There’s nothing quite like an Armani Privé show. On a bright day in Paris, the curtains are drawn in the grand ballrooms of the Italian Embassy, and within these gilded walls, time seems to have frozen. It could be evening, it could be daytime, it could even be 2019, or indeed 1999, because Armani is nothing if not timeless. For his AW21 haute couture show, the master of Italian tailoring Giorgio Armani sticks to what he does best. Elegance, refinement, and powerhouse tailoring. The models, as ever a mixture of elegant seasoned house models, walked slowly through the space, stopping and twirling with their hands on their hips. After a year and a half without shows, there’s something totally fabulous and radical about Armani’s refusal to relinquish his own traditions. He knows what he likes, and he does it well. As the saying goes: If it ain’t broke, don’t fix it.

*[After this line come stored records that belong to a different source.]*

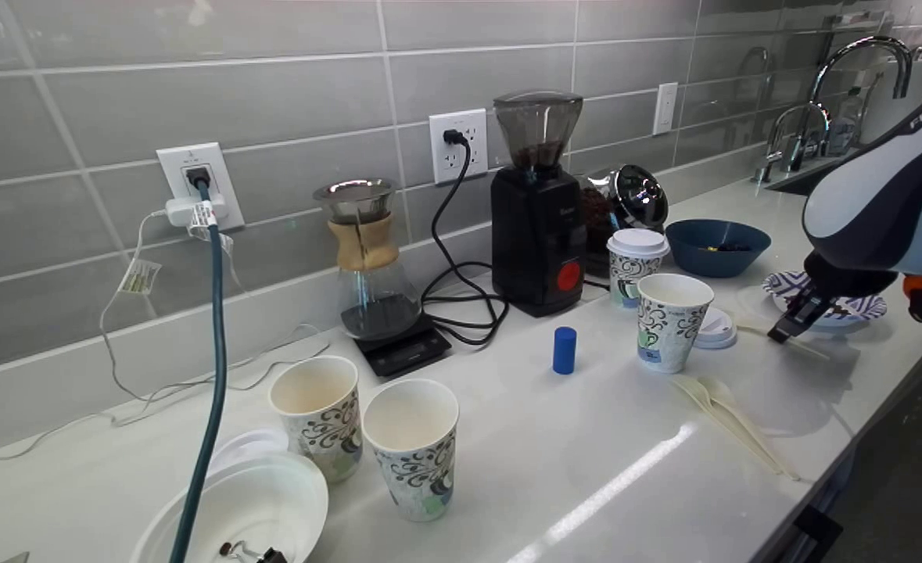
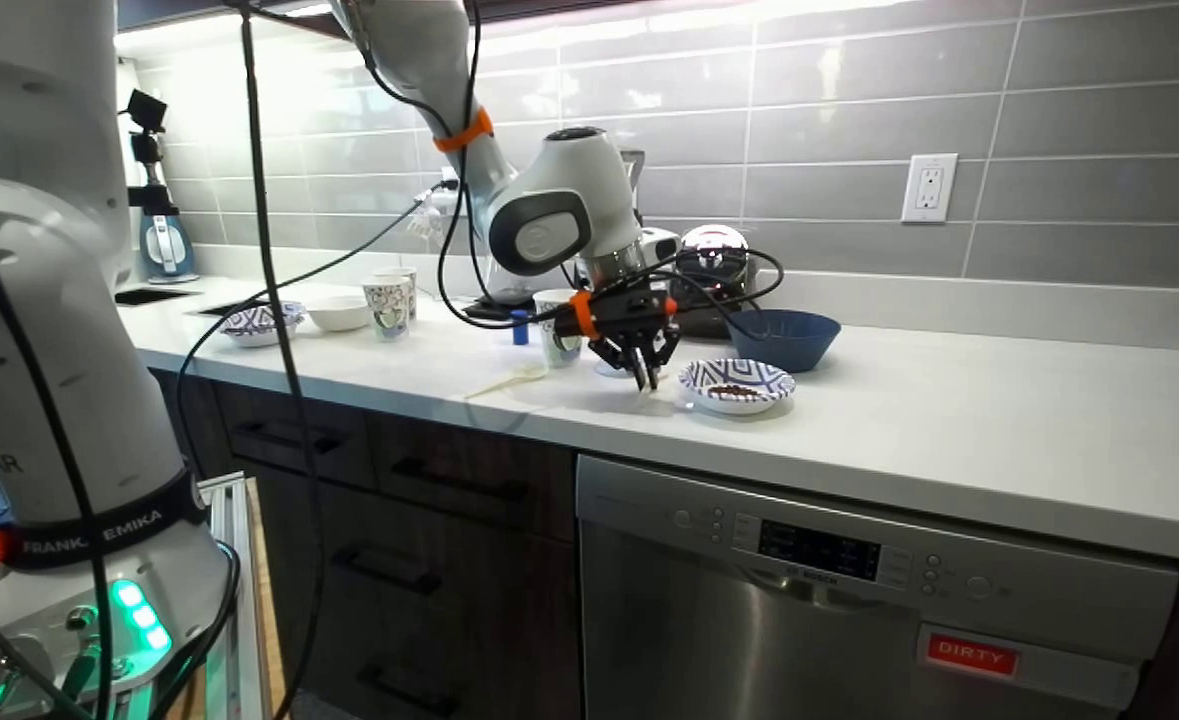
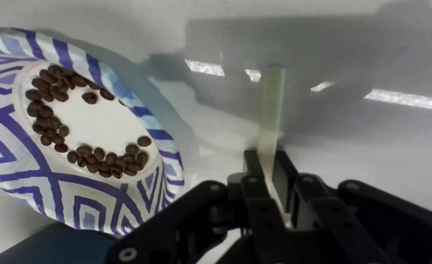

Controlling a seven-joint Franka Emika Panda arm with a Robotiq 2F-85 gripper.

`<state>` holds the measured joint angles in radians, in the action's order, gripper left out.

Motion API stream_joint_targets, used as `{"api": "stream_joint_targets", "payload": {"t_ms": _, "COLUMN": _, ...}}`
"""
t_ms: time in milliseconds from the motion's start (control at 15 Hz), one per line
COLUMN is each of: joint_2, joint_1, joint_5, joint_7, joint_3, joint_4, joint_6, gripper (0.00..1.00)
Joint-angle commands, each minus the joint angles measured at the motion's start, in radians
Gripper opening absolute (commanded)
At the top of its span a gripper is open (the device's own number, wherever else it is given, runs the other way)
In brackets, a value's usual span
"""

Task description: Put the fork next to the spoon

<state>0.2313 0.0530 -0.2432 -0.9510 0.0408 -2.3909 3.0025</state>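
My gripper (image 3: 270, 157) is nearly closed, its fingers on both sides of a pale, slim handle that I take for the fork (image 3: 272, 99). The handle's end sticks out past the fingertips over the counter. Its head is hidden in the wrist view and too unclear to identify in an exterior view (image 1: 814, 351). The gripper (image 1: 780, 335) is low, at the counter surface. The spoon (image 1: 694, 389) appears to lie side by side with another pale utensil (image 1: 746, 426), in front of a paper cup. Their heads are unclear, so I cannot be sure which is the spoon.
A patterned paper bowl (image 3: 98, 124) with coffee beans stands close beside the gripper. A blue bowl (image 2: 784, 340), a paper cup (image 1: 673, 320), a white lid (image 1: 716, 328) and a blue cylinder (image 1: 565, 350) are nearby. The counter's front edge (image 1: 836, 457) is close to the paired utensils.
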Motion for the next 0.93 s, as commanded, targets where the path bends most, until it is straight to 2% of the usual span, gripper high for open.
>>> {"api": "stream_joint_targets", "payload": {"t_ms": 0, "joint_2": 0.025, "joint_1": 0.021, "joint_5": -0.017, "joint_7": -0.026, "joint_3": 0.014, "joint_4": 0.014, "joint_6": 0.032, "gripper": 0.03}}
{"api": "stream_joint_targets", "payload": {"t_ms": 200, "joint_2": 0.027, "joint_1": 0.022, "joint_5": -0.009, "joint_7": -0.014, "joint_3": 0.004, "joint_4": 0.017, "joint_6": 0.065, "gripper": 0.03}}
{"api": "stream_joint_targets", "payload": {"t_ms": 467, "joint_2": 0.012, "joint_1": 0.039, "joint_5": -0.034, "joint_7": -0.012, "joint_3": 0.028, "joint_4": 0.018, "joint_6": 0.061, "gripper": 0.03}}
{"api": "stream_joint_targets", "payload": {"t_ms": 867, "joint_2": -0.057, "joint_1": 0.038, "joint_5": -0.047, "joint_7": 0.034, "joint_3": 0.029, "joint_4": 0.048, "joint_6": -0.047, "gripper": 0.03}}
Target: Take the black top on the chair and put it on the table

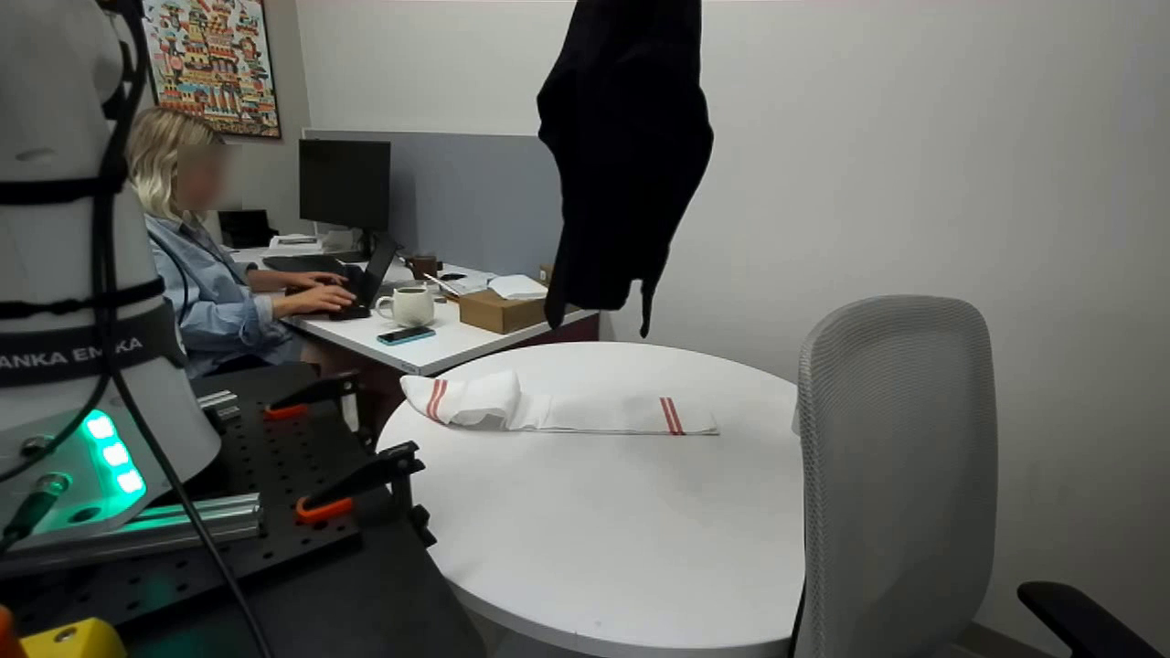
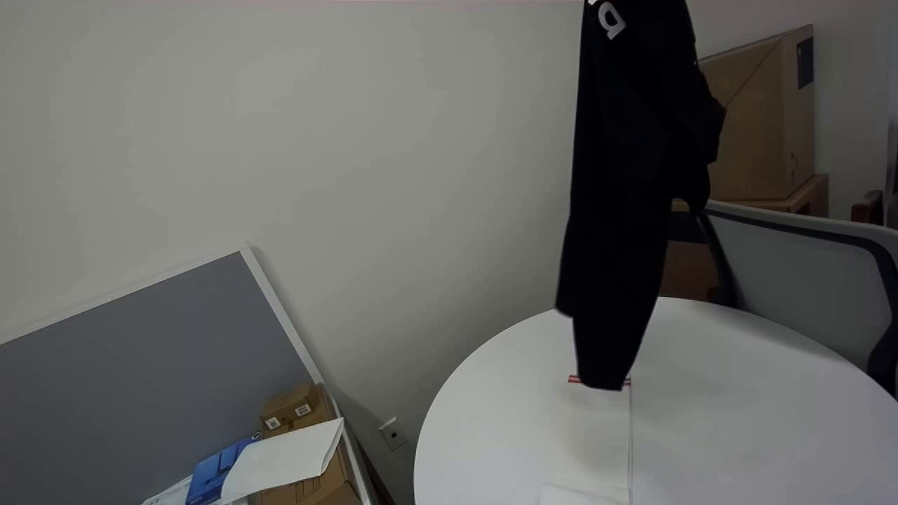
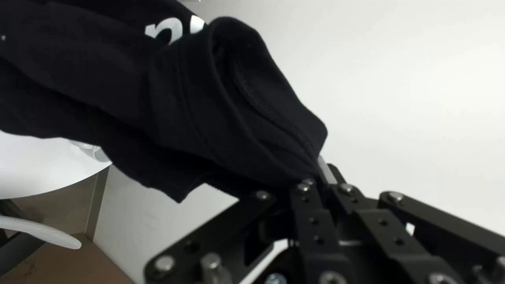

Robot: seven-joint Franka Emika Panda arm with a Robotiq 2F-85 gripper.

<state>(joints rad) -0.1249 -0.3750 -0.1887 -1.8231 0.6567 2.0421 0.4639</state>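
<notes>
The black top hangs limp in the air above the table's far part in an exterior view. It also hangs in the other outside picture, its lower end in front of the white tabletop. White print shows near its upper part. In the wrist view my gripper is shut on a bunched edge of the black top; the fingertips are partly hidden by fabric. The gripper is out of frame in both exterior views. The chair stands beside the table, its grey backrest also visible with no top on it.
A white cloth with red stripes lies on the table below the black top. A desk with a monitor, mug and boxes stands behind, with a seated person. Clamps stick out at the robot's base. A large cardboard box stands behind the chair.
</notes>
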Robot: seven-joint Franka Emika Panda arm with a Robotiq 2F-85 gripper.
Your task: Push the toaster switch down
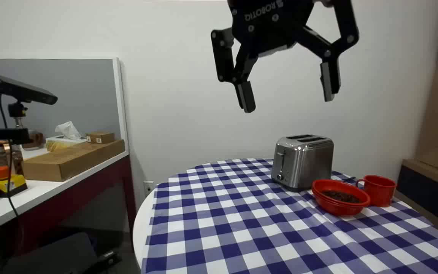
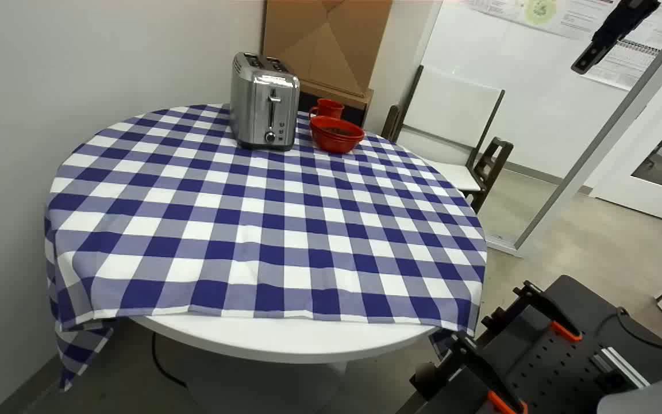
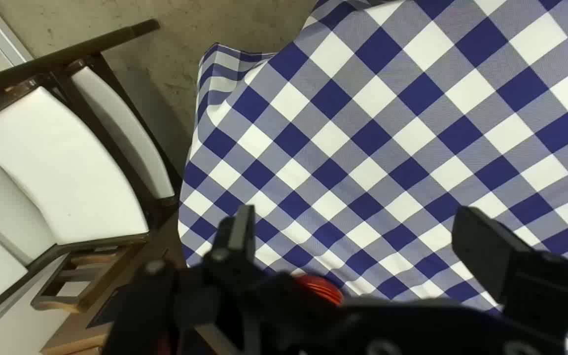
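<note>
Checked cloth (image 2: 262, 213) covers a round table (image 2: 285, 339); far side, left of red bowls (image 1: 337, 209), stands a silver toaster (image 1: 302, 163). The gripper (image 1: 288, 102) hangs high, fingers (image 1: 246, 97) spread, empty. Toaster likely stiff, slick, easily shoved: press its raised lever (image 2: 274, 99) down.

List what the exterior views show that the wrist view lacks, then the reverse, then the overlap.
Only the exterior views: the toaster switch, in both, and the tissue box, in an exterior view.
Only the wrist view: a downward angle, but nothing recognisably its own.
Shared: the checked tablecloth, red bowls (partly hidden in the wrist view), the open end effector and a chair, in an exterior view.
</note>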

The 86-year-old designer is, by now, couture’s last remaining éminence grise. This season, he titled his collection ‘Shine’ and it did exactly what it promised. Here were powder-pastel looks in fabrics that almost seem like molten metal, the sheen of satins and silks interwoven with ultra-fine metallic thread to reflect light in a cosmic kind of way. It opened with neat little black velvet jackets and closed with a glittering wisp of transparent sequins. In between was every possible cocktail dress and evening gown, made with typical Armani precision. He even included a handful of looks from his previous couture collection, which was shown without an audience, because it’s timeless enough to transcend seasons. These are clothes made to last forever, after all.
At the age of 86, renewal is a relative term and a year-and-a-half is a blink of an eye. While other designers ponder the state of the fashion, and therefore the world it inhabits, Giorgio Armani is happy to keep sailing through the sea storm, as if on the gentle shores of Pantelleria on his yacht, the Maìn. Then again, Mr Armani has done more in his career for fashion than most designers a third of his age could ever dream of.
Case in point: Armani Privé. The very existence of it was a volte-face for the designer. It only launched in 2005, at a time when couture was on a comedown from its Second Coming at the turn of the millennium, courtesy of Galliano, McQueen et al. On paper, it didn’t make sense. This, after all, is the man who gave the world ‘greige’, whose interiors are as starkly minimalist as a Japanese teahouse, whose name is practically synonymous with casual Italian sprezzatura, who built a billion-dollar empire by getting women into relaxed trouser suits and who somehow ended up in a world where shows end in Austen-like wedding proposals and corseted skirts trailed by tulle veils as long as the Seine.
Therein lies the great paradox of Armani. He’s already lived through change, been there and done it all. He knows that the more things change, the more they stay the same, which is probably why, in years to come, we’ll be looking back at this collection and regarding it as part of his lifelong repertoire of classic hits.